> **WHAT TO DO**
Print the data that follows exactly.

####################

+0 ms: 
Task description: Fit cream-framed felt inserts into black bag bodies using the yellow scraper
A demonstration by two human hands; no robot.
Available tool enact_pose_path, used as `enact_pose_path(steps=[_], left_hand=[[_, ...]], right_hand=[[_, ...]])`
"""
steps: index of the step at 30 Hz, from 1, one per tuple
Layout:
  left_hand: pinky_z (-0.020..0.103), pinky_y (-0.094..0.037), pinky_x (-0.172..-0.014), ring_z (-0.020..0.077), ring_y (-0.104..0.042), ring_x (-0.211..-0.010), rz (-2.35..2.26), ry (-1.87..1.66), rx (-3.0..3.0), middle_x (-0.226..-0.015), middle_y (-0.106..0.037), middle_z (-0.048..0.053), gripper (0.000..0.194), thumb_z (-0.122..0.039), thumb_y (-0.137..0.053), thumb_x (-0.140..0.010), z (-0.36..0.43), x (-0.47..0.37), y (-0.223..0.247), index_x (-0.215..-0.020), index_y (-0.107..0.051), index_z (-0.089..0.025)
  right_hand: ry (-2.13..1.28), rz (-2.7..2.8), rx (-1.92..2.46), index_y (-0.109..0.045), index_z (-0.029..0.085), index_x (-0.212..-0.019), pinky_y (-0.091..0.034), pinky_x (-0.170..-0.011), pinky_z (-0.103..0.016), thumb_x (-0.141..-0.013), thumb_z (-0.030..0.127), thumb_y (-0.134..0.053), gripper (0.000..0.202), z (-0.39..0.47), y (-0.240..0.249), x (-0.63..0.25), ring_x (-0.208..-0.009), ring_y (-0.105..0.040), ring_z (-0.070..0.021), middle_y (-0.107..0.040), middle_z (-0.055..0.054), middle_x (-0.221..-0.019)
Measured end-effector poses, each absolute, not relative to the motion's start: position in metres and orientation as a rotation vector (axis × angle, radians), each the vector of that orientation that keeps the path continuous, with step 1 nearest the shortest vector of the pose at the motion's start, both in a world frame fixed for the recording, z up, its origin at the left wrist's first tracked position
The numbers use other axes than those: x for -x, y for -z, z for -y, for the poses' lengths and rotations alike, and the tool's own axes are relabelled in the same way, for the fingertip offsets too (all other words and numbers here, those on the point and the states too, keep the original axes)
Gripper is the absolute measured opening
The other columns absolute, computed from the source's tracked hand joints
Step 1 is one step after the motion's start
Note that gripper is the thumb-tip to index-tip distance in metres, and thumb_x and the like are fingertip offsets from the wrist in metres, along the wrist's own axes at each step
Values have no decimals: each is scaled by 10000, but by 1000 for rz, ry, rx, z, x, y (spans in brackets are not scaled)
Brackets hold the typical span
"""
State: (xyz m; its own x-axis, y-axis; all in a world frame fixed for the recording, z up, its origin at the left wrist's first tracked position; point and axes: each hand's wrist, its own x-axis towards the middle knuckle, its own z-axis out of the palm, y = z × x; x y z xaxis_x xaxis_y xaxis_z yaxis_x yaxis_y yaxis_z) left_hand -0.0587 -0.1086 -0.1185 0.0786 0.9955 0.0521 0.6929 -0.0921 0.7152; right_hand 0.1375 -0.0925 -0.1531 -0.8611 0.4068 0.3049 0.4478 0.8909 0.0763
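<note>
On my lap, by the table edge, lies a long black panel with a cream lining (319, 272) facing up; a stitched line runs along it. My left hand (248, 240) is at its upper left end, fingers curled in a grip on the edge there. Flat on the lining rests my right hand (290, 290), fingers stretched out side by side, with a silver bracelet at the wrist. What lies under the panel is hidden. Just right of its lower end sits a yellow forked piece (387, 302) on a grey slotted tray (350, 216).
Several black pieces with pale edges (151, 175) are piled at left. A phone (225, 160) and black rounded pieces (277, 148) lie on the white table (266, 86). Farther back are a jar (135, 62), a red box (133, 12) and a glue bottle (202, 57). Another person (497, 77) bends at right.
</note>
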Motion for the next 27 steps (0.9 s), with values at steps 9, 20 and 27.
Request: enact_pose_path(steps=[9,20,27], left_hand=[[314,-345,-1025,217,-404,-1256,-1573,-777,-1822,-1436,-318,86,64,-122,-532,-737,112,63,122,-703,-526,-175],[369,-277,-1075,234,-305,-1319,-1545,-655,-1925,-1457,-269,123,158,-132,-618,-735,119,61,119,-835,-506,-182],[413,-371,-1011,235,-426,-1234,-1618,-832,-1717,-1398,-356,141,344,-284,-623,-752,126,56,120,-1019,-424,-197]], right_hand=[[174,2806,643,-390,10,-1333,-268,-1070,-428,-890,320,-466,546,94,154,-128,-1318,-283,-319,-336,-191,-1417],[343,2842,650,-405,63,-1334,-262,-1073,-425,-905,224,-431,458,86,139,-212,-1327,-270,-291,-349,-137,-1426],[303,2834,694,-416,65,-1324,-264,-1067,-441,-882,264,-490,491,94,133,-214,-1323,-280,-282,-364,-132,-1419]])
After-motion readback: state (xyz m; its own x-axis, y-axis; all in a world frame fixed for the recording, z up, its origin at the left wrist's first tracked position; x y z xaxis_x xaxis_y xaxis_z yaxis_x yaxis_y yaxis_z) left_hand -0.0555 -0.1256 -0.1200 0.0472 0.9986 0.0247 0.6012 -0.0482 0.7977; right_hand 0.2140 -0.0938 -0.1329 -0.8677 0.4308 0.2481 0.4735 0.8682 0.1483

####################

> **RESPONSE BELOW**
+0 ms: 
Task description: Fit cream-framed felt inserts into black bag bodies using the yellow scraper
A demonstration by two human hands; no robot.
Available tool enact_pose_path, used as `enact_pose_path(steps=[_], left_hand=[[_, ...]], right_hand=[[_, ...]])`
"""
steps: index of the step at 30 Hz, from 1, one per tuple
Layout:
  left_hand: pinky_z (-0.020..0.103), pinky_y (-0.094..0.037), pinky_x (-0.172..-0.014), ring_z (-0.020..0.077), ring_y (-0.104..0.042), ring_x (-0.211..-0.010), rz (-2.35..2.26), ry (-1.87..1.66), rx (-3.0..3.0), middle_x (-0.226..-0.015), middle_y (-0.106..0.037), middle_z (-0.048..0.053), gripper (0.000..0.194), thumb_z (-0.122..0.039), thumb_y (-0.137..0.053), thumb_x (-0.140..0.010), z (-0.36..0.43), x (-0.47..0.37), y (-0.223..0.247), index_x (-0.215..-0.020), index_y (-0.107..0.051), index_z (-0.089..0.025)
  right_hand: ry (-2.13..1.28), rz (-2.7..2.8), rx (-1.92..2.46), index_y (-0.109..0.045), index_z (-0.029..0.085), index_x (-0.212..-0.019), pinky_y (-0.091..0.034), pinky_x (-0.170..-0.011), pinky_z (-0.103..0.016), thumb_x (-0.141..-0.013), thumb_z (-0.030..0.127), thumb_y (-0.134..0.053), gripper (0.000..0.202), z (-0.39..0.47), y (-0.240..0.249), x (-0.63..0.25), ring_x (-0.208..-0.009), ring_y (-0.105..0.040), ring_z (-0.070..0.021), middle_y (-0.107..0.040), middle_z (-0.055..0.054), middle_x (-0.221..-0.019)
Measured end-effector poses, each absolute, not relative to the motion's start: position in metres and orientation as a rotation vector (axis × angle, radians), each the vector of that orientation that keeps the path continuous, with step 1 nearest the shortest vector of the pose at the motion's start, both in a world frame fixed for the recording, z up, its origin at the left wrist's first tracked position
The numbers use other axes than those: x for -x, y for -z, z for -y, for the poses' lengths and rotations alike, and the tool's own axes are relabelled in the same way, for the fingertip offsets too (all other words and numbers here, those on the point and the states too, keep the original axes)
Gripper is the absolute measured opening
The other columns absolute, computed from the source's tracked hand joints
Step 1 is one step after the motion's start
Note that gripper is the thumb-tip to index-tip distance in metres, and thumb_x and the like are fingertip offsets from the wrist in metres, along the wrist's own axes at each step
Values have no decimals: each is scaled by 10000, but by 1000 for rz, ry, rx, z, x, y (spans in brackets are not scaled)
Brackets hold the typical span
"""
State: (xyz m; its own x-axis, y-axis; all in a world frame fixed for the recording, z up, its origin at the left wrist's first tracked position; point and axes: each hand's wrist, its own x-axis towards the middle knuckle, its own z-axis out of the palm, y = z × x; x y z xaxis_x xaxis_y xaxis_z yaxis_x yaxis_y yaxis_z) left_hand -0.0587 -0.1086 -0.1185 0.0786 0.9955 0.0521 0.6929 -0.0921 0.7152; right_hand 0.1375 -0.0925 -0.1531 -0.8611 0.4068 0.3049 0.4478 0.8909 0.0763
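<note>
On my lap, by the table edge, lies a long black panel with a cream lining (319, 272) facing up; a stitched line runs along it. My left hand (248, 240) is at its upper left end, fingers curled in a grip on the edge there. Flat on the lining rests my right hand (290, 290), fingers stretched out side by side, with a silver bracelet at the wrist. What lies under the panel is hidden. Just right of its lower end sits a yellow forked piece (387, 302) on a grey slotted tray (350, 216).
Several black pieces with pale edges (151, 175) are piled at left. A phone (225, 160) and black rounded pieces (277, 148) lie on the white table (266, 86). Farther back are a jar (135, 62), a red box (133, 12) and a glue bottle (202, 57). Another person (497, 77) bends at right.
</note>
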Motion for the next 27 steps (0.9 s), with values at steps 9, 20 and 27.
Request: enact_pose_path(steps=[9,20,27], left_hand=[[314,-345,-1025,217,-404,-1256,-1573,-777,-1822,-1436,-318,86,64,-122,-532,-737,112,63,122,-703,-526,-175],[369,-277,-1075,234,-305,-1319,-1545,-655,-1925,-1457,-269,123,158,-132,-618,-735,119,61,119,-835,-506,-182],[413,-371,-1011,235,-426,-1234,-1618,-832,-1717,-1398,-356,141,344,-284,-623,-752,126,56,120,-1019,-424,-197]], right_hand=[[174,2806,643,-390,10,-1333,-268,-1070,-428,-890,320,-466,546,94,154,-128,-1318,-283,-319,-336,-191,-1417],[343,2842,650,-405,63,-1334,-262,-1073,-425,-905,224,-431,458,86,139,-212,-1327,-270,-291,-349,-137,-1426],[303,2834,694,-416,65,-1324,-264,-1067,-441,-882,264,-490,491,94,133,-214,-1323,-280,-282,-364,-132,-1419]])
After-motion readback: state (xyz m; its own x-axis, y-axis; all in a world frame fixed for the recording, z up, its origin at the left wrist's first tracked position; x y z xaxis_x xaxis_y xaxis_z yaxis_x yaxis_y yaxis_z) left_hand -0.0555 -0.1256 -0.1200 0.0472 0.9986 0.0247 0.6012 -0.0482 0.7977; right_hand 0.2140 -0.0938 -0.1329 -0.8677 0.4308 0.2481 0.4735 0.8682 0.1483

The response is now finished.